Series Articles on Taiwan's New Anti-Fraud Laws and Regulations (3) – VASP's Anti-Fraud Obligations

In our previous article, Series Articles on Taiwan's New Anti-Fraud Laws and Regulations (1) – Corporate Cooperation Obligations and Preventive Measures under the Fraud Crime Prevention Act , we discussed the inclusion of Virtual Asset Service Providers ("VASPs") within the regulatory framework of the Fraud Crime Hazard Prevention Act (hereinafter referred to as the "Anti-Fraud Act"). In January 2025, the "Overview of Taiwan's Regulatory Measures for Virtual Asset Service Providers" was published, detailing the obligations imposed on VASPs under the Anti-Fraud Act, including their duty to cooperate with judicial police and law enforcement in establishing joint defense and reporting systems to combat fraudulent activities.

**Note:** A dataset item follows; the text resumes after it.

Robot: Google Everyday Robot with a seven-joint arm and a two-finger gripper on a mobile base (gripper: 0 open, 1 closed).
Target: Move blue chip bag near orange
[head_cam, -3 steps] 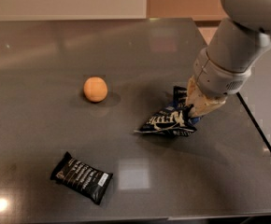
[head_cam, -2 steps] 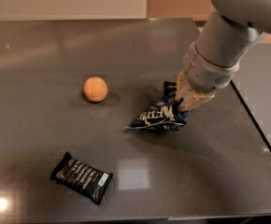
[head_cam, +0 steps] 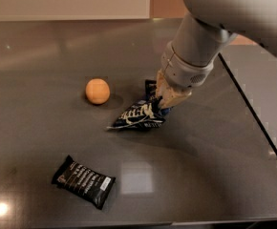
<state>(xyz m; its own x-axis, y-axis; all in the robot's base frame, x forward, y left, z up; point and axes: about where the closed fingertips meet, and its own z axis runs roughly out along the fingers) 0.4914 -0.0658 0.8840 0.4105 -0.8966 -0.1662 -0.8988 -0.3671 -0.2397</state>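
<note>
The blue chip bag (head_cam: pixel 137 116) is a crinkly navy packet with white lettering, near the middle of the dark table, its left tip low by the table. My gripper (head_cam: pixel 160 100) comes down from the upper right on its grey arm and is shut on the bag's right end. The orange (head_cam: pixel 97 90) is a small round fruit on the table, a short way to the left of the bag and slightly further back. A gap of bare table lies between the bag's tip and the orange.
A smaller black packet with white print (head_cam: pixel 83 181) lies at the front left. The dark table (head_cam: pixel 38 128) has its right edge (head_cam: pixel 253 113) running diagonally on the right and its front edge along the bottom. A light glare spot sits at the front left corner.
My gripper has carried the blue chip bag leftward across the table, toward the orange. The orange and the black packet have not moved.
</note>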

This article examines the Anti-Fraud Act and its implementing regulations, namely the "Regulations on Financial Institutions and Virtual Asset Service Providers for the Prevention of Fraud Crime" (hereinafter referred to as the "Anti-Fraud Regulations"), and summarizes the key anti-fraud obligations imposed on VASPs as follows:

1. Enhanced Customer Due Diligence and Account Control Measures
For accounts suspected of involvement in fraudulent activities, VASPs are required to strengthen identity verification. Additionally, VASPs may conduct ongoing due diligence and implement account control measures, including but not limited to suspending all or part of the transaction functionalities, declining to establish a business relationship, or refusing to provide the services (see Article 8, Paragraph 1 of the Anti-Fraud Act; Articles 13 and 25 of the Anti-Fraud Regulations).

2. Information Sharing on Suspicious Accounts upon Industry Request
VASPs may request and exchange information concerning suspicious accounts suspected of fraudulent activities through telephone, email, or other mutually acceptable communication methods with other VASPs. The responding VASP is generally required to provide the requested information within five (5) business days (see Article 8, Paragraph 2 of the Anti-Fraud Act; Article 14 of the Anti-Fraud Regulations).

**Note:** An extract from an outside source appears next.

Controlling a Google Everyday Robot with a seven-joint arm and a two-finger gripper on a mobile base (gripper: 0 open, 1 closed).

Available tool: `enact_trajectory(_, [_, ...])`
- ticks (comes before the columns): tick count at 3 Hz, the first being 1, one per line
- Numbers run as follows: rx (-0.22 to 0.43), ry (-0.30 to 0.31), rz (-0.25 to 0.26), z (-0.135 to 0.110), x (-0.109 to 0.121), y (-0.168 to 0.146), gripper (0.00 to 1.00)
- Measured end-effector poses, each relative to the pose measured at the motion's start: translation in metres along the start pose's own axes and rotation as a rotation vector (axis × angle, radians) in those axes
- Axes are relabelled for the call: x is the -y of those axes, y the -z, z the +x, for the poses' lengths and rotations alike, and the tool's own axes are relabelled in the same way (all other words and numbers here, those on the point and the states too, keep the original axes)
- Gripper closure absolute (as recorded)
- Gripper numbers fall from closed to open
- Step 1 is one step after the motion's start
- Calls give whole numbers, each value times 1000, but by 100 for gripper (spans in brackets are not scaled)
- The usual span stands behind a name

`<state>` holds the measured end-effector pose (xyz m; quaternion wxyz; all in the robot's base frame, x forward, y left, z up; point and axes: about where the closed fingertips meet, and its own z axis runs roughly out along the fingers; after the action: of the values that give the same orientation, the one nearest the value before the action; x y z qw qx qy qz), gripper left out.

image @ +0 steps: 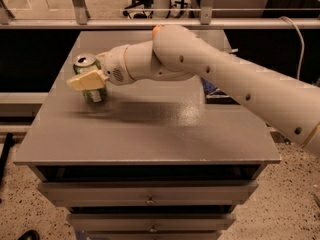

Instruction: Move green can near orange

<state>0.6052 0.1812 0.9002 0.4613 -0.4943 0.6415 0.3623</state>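
The green can (pixel 84 62), with its silver top and pull-tab showing, stands upright at the back left of the grey table (pixel 150 134). My gripper (pixel 87 79) is at the can, and its cream-coloured tip crosses the front of the can's middle and hides the label. The can's lower part shows beneath it. The orange (pixel 156 30) peeks out behind my arm at the back middle of the table, mostly hidden by the arm.
A dark blue chip bag (pixel 212 90) lies at the table's right side, partly behind my arm. The table has drawers below its front edge. A metal rail and glass run behind the table.
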Motion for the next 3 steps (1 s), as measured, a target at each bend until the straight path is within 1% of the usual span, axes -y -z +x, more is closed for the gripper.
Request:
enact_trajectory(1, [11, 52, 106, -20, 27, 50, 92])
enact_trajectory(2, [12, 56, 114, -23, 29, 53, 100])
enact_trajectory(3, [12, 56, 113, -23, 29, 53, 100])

3. Record-Keeping Requirements
When executing account control measures on suspicious accounts pursuant to the Anti-Fraud Act, VASPs must maintain records in either paper or electronic format. The documentation and transaction records to be preserved include: (1) all records related to customer identity verification, such as the identity card or other official identification documents; (2) contractual agreements and relevant documentation; (3) transaction records of all suspicious activities associated with the account; and (4) information and records obtained through inquiries made to other VASPs (see Article 9, Paragraph 1 of the Anti-Fraud Act; Article 24 of the Anti-Fraud Regulations).

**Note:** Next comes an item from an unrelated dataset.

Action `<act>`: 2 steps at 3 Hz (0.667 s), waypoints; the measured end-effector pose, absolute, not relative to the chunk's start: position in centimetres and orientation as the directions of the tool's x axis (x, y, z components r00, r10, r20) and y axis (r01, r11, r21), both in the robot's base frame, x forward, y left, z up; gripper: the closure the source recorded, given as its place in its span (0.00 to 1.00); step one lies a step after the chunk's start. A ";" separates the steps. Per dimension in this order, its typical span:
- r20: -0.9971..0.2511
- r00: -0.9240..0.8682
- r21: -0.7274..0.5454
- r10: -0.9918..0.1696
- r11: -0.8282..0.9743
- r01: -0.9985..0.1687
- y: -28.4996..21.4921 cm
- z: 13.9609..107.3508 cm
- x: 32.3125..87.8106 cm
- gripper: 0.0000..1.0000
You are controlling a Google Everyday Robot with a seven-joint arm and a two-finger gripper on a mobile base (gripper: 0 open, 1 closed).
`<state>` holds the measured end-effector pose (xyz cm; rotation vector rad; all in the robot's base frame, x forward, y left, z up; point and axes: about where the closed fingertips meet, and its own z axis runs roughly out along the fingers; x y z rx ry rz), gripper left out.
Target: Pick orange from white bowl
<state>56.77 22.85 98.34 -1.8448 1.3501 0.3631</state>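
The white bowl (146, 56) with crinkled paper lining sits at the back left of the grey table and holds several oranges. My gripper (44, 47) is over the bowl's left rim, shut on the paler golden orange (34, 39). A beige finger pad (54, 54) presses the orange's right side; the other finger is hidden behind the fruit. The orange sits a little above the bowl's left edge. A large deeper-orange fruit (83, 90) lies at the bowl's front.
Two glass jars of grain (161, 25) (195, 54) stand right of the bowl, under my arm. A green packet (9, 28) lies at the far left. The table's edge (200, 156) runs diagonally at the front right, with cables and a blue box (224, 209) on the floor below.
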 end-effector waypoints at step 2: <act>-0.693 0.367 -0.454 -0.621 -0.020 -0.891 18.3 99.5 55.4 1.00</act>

4. Joint Defense Mechanism
Once an account is reported as a watch-listed account, VASPs must immediately review all transactions related to the reported account. If the watch-listed account has transferred virtual assets, the VASP must notify the recipient VASP of the transferred assets.
Additionally, if an individual reports to a VASP in person that they have been defrauded, the VASP must ascertain the details of the fraud, track the flow of the defrauded virtual assets or funds, and assist the victim in contacting the 165 Anti-Fraud Consultation Hotline (hereinafter referred to as the "165 Hotline"). If an individual reports fraud through a VASP's customer service channel, the VASP must direct the individual to contact the 165 Hotline (see Article 10 of the Anti-Fraud Act; Articles 45-47 of the Anti-Fraud Regulations).